By the time you graduate from that first batch of eight crayons, you start to learn that just how much variability there is between one hue and it’s closest cousins. Despite similar naming conventions, you wouldn’t arbitrarily substitute Strawberry for Raspberry Red. These differences can even persist in what is supposedly the same color, depending on its formulation. A pigment known as Indian yellow is so particular it’s origins have become the stuff of slightly unbelievable legend. More importantly, the pigment has also become the center of controversy in identifying the dates and possible authenticity of many famous paintings from the early 1900s.

One of the best places to see Indian yellow is in the sunsets painted by Joseph Mallord William Turner. The impressive but not overly-saturated yellow of the late afternoon sun in Caernarvon Castle, for instance, is an example of a pigment that originally became popular with European painters back in the 14th century. Supposedly, it was produced only in Bihar province in India, where cows were fed only mango leaves. The cows’ urine was then collected and dried so that the remaining concentrate could be mixed with oil, creating the subtle hue that many artists desired. This method of production then continued until the early 1900s when it was halted out of concern for the cows, although that also happens to be around the same time when synthetic dyes and pigments were becoming more widely available.

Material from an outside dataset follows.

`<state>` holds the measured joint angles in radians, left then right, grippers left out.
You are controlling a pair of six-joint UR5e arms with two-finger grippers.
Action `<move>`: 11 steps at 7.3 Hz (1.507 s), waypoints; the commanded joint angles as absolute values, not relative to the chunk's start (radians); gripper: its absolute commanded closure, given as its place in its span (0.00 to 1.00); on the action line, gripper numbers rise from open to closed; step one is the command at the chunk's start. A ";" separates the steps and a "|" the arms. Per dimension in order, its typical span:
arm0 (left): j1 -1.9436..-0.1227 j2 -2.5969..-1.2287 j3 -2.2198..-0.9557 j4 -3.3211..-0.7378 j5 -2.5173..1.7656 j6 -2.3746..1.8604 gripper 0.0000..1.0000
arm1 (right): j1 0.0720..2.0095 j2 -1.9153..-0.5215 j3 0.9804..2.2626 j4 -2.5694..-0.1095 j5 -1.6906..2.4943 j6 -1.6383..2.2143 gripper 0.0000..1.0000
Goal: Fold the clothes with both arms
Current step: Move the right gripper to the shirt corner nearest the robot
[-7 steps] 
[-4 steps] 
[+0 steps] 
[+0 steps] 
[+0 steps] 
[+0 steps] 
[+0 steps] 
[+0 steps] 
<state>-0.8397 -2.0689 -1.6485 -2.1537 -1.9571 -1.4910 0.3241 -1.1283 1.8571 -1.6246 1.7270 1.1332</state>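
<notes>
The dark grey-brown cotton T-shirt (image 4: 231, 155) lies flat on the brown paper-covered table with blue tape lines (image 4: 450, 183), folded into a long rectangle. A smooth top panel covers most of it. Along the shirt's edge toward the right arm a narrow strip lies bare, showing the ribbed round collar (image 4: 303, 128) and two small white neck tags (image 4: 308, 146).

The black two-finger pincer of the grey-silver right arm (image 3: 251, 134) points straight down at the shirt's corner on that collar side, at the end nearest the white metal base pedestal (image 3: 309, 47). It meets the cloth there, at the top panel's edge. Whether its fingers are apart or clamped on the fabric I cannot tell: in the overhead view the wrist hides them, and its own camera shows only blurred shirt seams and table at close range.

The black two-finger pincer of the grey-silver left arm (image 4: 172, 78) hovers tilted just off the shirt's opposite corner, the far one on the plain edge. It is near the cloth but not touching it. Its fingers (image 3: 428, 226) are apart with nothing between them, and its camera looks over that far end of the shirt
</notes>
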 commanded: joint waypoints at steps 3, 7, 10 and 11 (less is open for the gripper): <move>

Testing paint with the wrong test

Whether or not it was ever in a cow’s bladder, true Indian yellow is a magnesium salt of euxanthic acid. Its synthetic competitors were generally azo-based dyes, including tartrazine, a compound found in food coloring today. The synthetic, “fake” Indian yellow may have looked the part to most observers, but it was quite different on a molecular scale. This has proved useful to historians and curators, as the type of yellow could be used to prove when a particular painting was created (or at least altered or repaired.) By comparing the chemical signature of a euxanthic acid against an unknown painting, a researcher could tell if it was painted before or after the early 1900s. Theoretically.

This system was recently discovered to have a major flaw. People’s understanding of the two different paints was correct, but the “real” Indian yellow that they were often comparing new samples against was discovered to respond to measurements just like “fake” tartrazine pigments did. Essentially, people were checking for forged or altered paintings by comparing them to another “fake.” While figuring out how this mix-up occurred in the first place will take some time, curators are now looking to double check the paintings already in their collections. Fortunately, only Indian yellow made with euxanthic acid will fluoresce under ultraviolet blacklights. This low-cost test promises a quick alternative method of authentication, at least until a new spectral analysis standard can be established.